Richard L. Clarke, DHA, FHFMA
President and CEO, HFMA
What do price transparency, pay for performance, discount policies for the uninsured, community benefit accounting, and tax exemption have in common (other than they all seem to result in more cost or lower payment)?
These concepts, and the concerns they generate, converge in the notion that healthcare organizations (especially not-for-profit hospitals) are community trusts.
I don’t mean trust in the legal sense, but in the sense that these organizations serve as trusted community assets—among the most important assets that any community has. Being a community trust means that the actions of the organization’s management team must be based on what is best for the community within the organization’s financial and structural capacity—not so easy when media and regulatory attention seems designed to penalize good work rather than help create solutions.

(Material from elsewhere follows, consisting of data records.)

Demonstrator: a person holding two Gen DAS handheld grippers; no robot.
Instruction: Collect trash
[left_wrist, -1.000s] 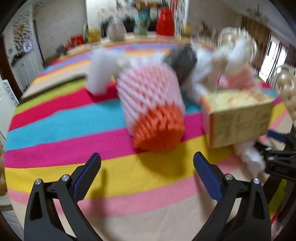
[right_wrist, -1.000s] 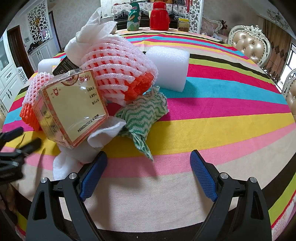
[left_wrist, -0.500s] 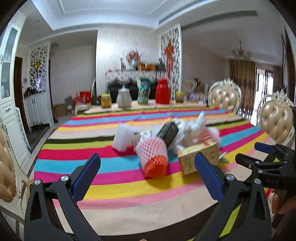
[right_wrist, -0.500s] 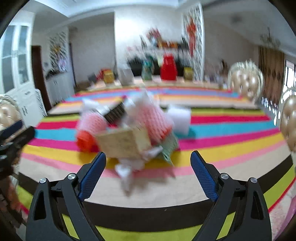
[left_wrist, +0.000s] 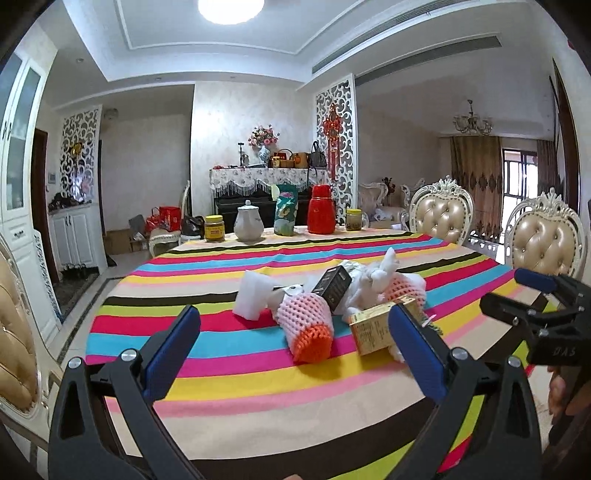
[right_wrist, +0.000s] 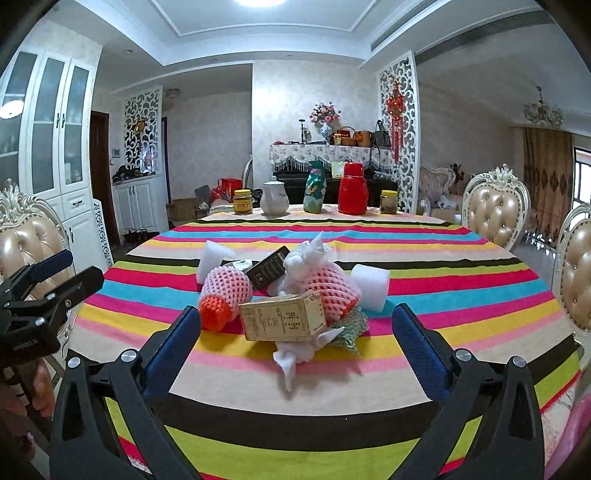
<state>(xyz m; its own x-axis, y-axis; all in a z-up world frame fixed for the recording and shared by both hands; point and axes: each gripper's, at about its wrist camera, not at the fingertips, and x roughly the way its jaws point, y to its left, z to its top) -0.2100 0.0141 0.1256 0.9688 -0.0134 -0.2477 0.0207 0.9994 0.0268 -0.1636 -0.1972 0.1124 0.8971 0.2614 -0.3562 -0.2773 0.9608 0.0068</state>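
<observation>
Now both tools raised, tilted slightly down: left tool (left_wrist: 293, 334) spread wide and empty, right tool (right_wrist: 297, 334) opening, nothing between. Ahead, mid-desk (right_wrist: 443, 254), trash pile (right_wrist: 288, 291): netted foam sleeves, cardboard box, crumpled tissue.

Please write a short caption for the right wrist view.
Right gripper, jaws opening and empty, faces a trash pile on the striped tablecloth.

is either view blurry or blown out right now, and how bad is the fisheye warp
Left wrist view: sharp; ceiling light blown out, chairs bowed at the edge. Right wrist view: equally sharp, trash pile crisp, cabinet curves, corners vignetted black.
</observation>
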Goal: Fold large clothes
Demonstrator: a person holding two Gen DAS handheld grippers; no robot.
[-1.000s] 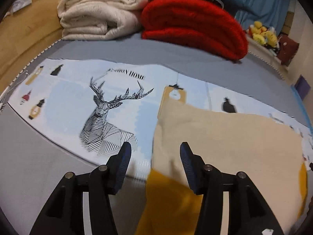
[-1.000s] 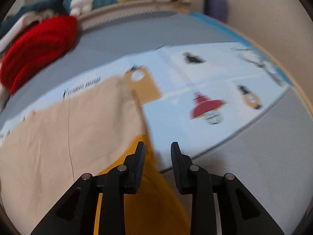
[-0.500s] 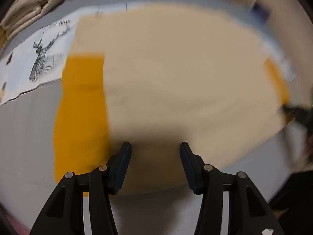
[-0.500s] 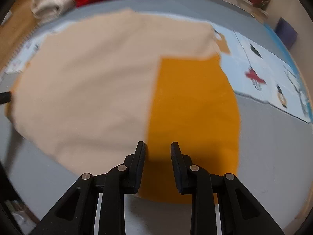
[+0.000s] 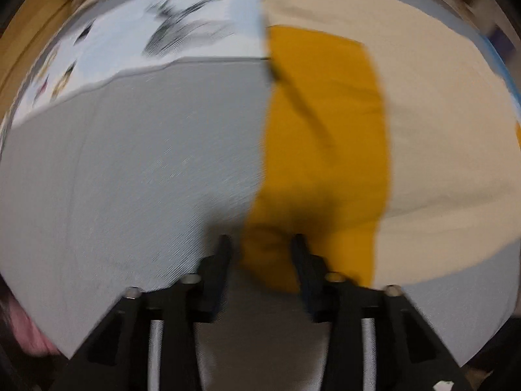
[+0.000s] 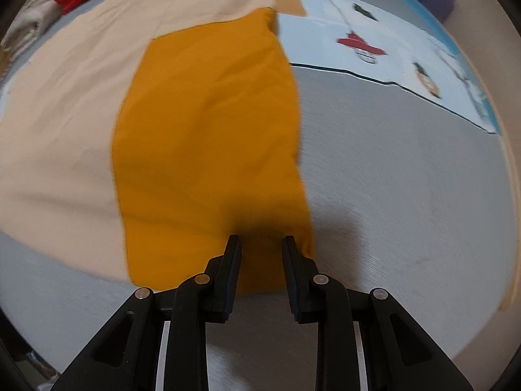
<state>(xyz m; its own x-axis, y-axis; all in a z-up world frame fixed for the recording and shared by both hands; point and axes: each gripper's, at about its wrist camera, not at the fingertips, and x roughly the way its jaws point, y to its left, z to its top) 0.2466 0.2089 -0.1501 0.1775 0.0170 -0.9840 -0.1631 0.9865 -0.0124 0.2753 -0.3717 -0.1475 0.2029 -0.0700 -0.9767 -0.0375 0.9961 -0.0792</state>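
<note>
- Garment (image 6: 81,104): a large cream-bodied top with mustard-yellow sleeves lies flat on the grey bedcover (image 6: 407,195), its far edge overlapping a pale blue printed cloth (image 6: 374,42). In my right wrist view the right-hand mustard sleeve (image 6: 208,137) runs towards me. In my left wrist view the other mustard sleeve (image 5: 322,150) does the same.
- Right gripper (image 6: 261,244): jaws stand moderately apart, straddling the near end of the sleeve close to its outer edge. No fabric is pinched between them. I cannot tell whether the tips touch the cloth.
- Left gripper (image 5: 262,244): jaws stand wider apart, framing the near, rumpled cuff end of its sleeve and holding nothing. This view is motion-blurred, so contact is uncertain.
- Risk 1: the right jaws sit near the sleeve's outer edge. Closing here could catch only a sliver, which I judge likely to slip out on lifting.
- Risk 2: closing too deep could pinch the bedcover together with the sleeve and drag both.
- Risk 3: the left cuff looks bunched. Gripping the bunch would carry a crease into the fold.
- Risk 4: uneven lifting by the two sides could skew the garment and pull it further across the printed cloth.
- Risk 5: blur on the left suggests haste, so a mistimed closure there may miss.
</note>
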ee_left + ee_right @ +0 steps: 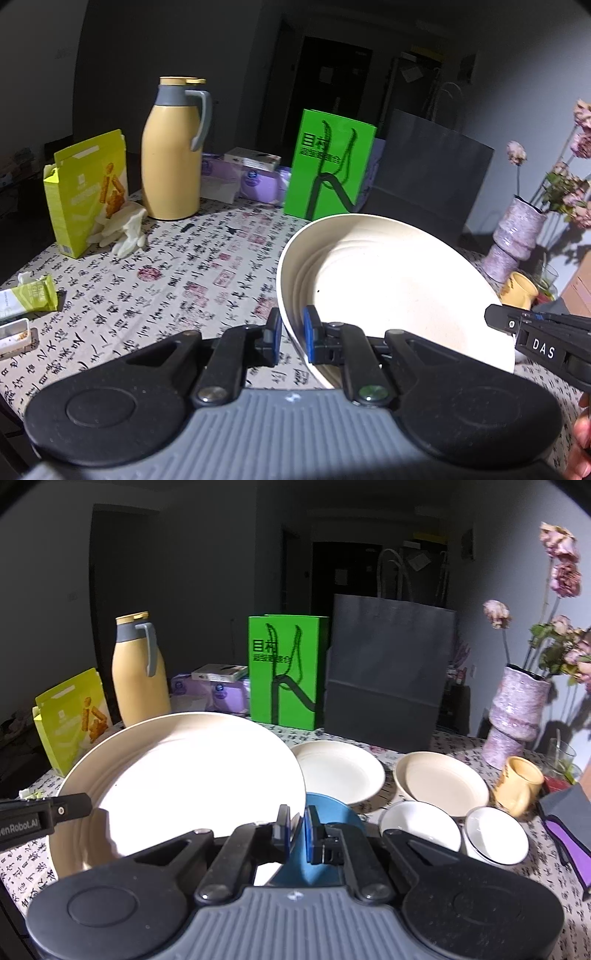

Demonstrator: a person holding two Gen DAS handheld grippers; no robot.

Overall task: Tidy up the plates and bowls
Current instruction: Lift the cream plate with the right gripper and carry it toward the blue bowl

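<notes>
Blue-padded fingers (308,339) pinch round, ribbed cream plate (388,280) — smooth, glossy.

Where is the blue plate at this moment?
In the right wrist view the blue plate lies on the table just beyond the right gripper, beside the lifted cream plate and left of two white bowls.

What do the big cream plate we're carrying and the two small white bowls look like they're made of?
Big cream plate: matte, faintly speckled, with moulded concentric ridges; probably wheat-straw plastic or melamine, though matte ceramic is possible. Small white bowls: glossy white with thin dark rims, which suggests enamelled metal or glazed ceramic.
</notes>
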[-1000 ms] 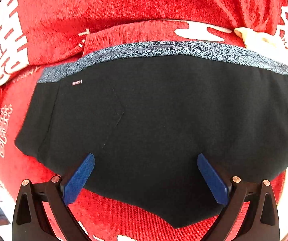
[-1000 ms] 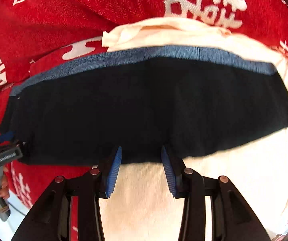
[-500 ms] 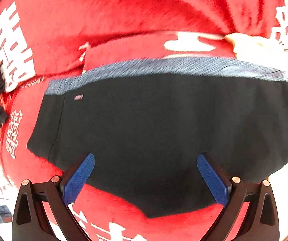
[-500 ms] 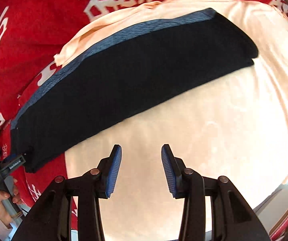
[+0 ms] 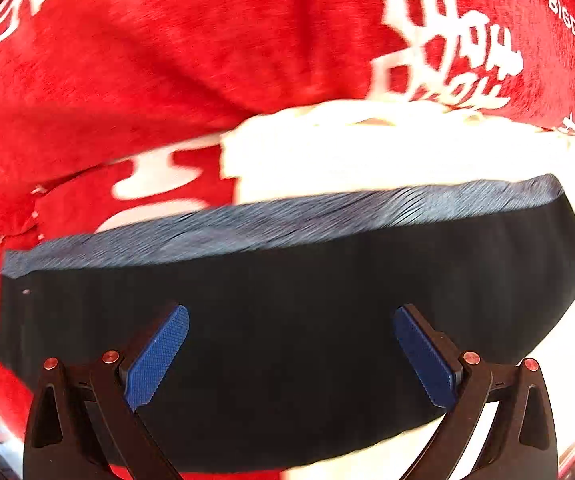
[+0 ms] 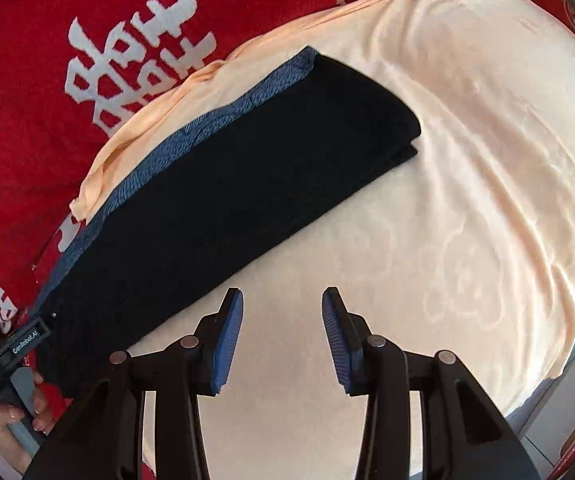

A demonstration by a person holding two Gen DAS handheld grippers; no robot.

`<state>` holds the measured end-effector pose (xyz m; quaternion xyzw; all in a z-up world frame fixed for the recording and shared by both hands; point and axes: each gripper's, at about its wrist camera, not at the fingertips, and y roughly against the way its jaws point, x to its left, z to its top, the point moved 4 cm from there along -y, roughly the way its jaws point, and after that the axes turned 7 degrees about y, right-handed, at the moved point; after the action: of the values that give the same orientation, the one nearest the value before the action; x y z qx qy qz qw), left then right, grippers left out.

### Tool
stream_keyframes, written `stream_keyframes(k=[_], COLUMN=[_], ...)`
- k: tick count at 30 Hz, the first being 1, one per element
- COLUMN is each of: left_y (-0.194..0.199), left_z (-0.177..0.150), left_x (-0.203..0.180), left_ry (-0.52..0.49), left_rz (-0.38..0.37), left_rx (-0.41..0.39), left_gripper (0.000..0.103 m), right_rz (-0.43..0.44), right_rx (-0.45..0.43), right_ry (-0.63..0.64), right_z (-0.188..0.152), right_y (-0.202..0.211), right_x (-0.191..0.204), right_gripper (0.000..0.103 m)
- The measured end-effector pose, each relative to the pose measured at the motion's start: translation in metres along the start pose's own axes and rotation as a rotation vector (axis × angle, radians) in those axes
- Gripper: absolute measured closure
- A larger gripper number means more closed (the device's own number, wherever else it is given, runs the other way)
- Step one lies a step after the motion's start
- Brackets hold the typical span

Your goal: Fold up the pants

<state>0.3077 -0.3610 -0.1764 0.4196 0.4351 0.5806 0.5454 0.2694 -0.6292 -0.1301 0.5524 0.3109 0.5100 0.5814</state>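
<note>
Nearest in the left wrist view, the left gripper (image 5: 291, 354) has its blue pads spread wide w/ nothing between them, hovering over the near part of the black pants (image 5: 287, 320); can't tell if the pads touch the cloth. In the right wrist view, the right gripper (image 6: 282, 336) is also parted & empty, over bare cream blanket (image 6: 467, 200), just beside the pants' (image 6: 223, 184) near long edge, not on them. The pants lie as a flat, long, narrow bundle w/ stacked layers showing at the far-right end, gray-blue waistband (image 5: 279, 220) running along the far long edge, partly on the cream blanket, partly on the red bedspread (image 5: 167, 60) w/ white characters beyond. Judging by that shape, the lengthwise folding looks done: edges line up fairly well, no loose leg sticking out. What's prob left, if anything, is one more fold across to make it shorter, or just a smoothing pass; neither claw grips fabric now, so any further fold needs a fresh grasp at an end.
</note>
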Motion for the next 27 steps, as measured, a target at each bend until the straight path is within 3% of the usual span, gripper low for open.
stream_keyframes(k=[5, 7, 10, 16, 25, 27], left_y=[-0.035, -0.038, -0.036, -0.036, -0.026, -0.016], left_z=[-0.004, -0.007, -0.008, -0.006, -0.002, 0.010], left_x=[-0.026, -0.024, -0.025, -0.033, -0.042, -0.036], left_ry=[-0.001, 0.030, 0.004, -0.006, 0.002, 0.014], left_rz=[0.059, 0.053, 0.055, 0.086, 0.094, 0.102], left_rx=[0.073, 0.058, 0.046, 0.043, 0.070, 0.035], left_gripper=[0.000, 0.000, 0.000, 0.000, 0.000, 0.000], right_rz=[0.018, 0.021, -0.034, 0.026, 0.023, 0.006], right_rx=[-0.051, -0.039, 0.003, -0.022, -0.003, -0.006], right_ry=[0.040, 0.070, 0.125, 0.090, 0.084, 0.107], right_z=[0.046, 0.059, 0.062, 0.057, 0.062, 0.065], right_y=[-0.006, -0.019, -0.040, -0.038, -0.039, -0.036], right_x=[-0.008, -0.007, -0.012, -0.036, -0.035, -0.028], right_gripper=[0.058, 0.058, 0.058, 0.060, 0.059, 0.058])
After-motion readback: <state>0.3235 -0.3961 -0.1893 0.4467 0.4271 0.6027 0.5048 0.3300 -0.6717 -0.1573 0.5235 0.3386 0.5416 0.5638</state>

So what should we do to earn and fulfill this trust? First, we must embrace consumerism. We must adopt a philosophy of actively engaging consumers in their health and medical decisions. As healthcare leaders, we must set the tone for the organization that members of the community are our primary stakeholders—our primary customers. Our focus should be serving their needs and helping them achieve improved health status. In internal meetings, external communications, and actions, we must demonstrate that the community we serve is our focus—not physicians, payers, or employers.
Second, we must live that philosophy by improving internal systems and by working with others to remove barriers to engaging consumers. A key concept of earning and fulfilling community trust is price transparency. Trust cannot be generated or maintained with our stakeholders if they believe we’re trying to confuse or cheat them with unintelligible pricing information. And the pricing information that is most meaningful to patients is tailored to their condition, insurance coverage, discount eligibility, and past payment history. A wealth of resources for this effort is currently available, including the summer 2006 PATIENT FRIENDLY BILLING® report Consumerism in Health Care (www.patientfriendlybilling.org).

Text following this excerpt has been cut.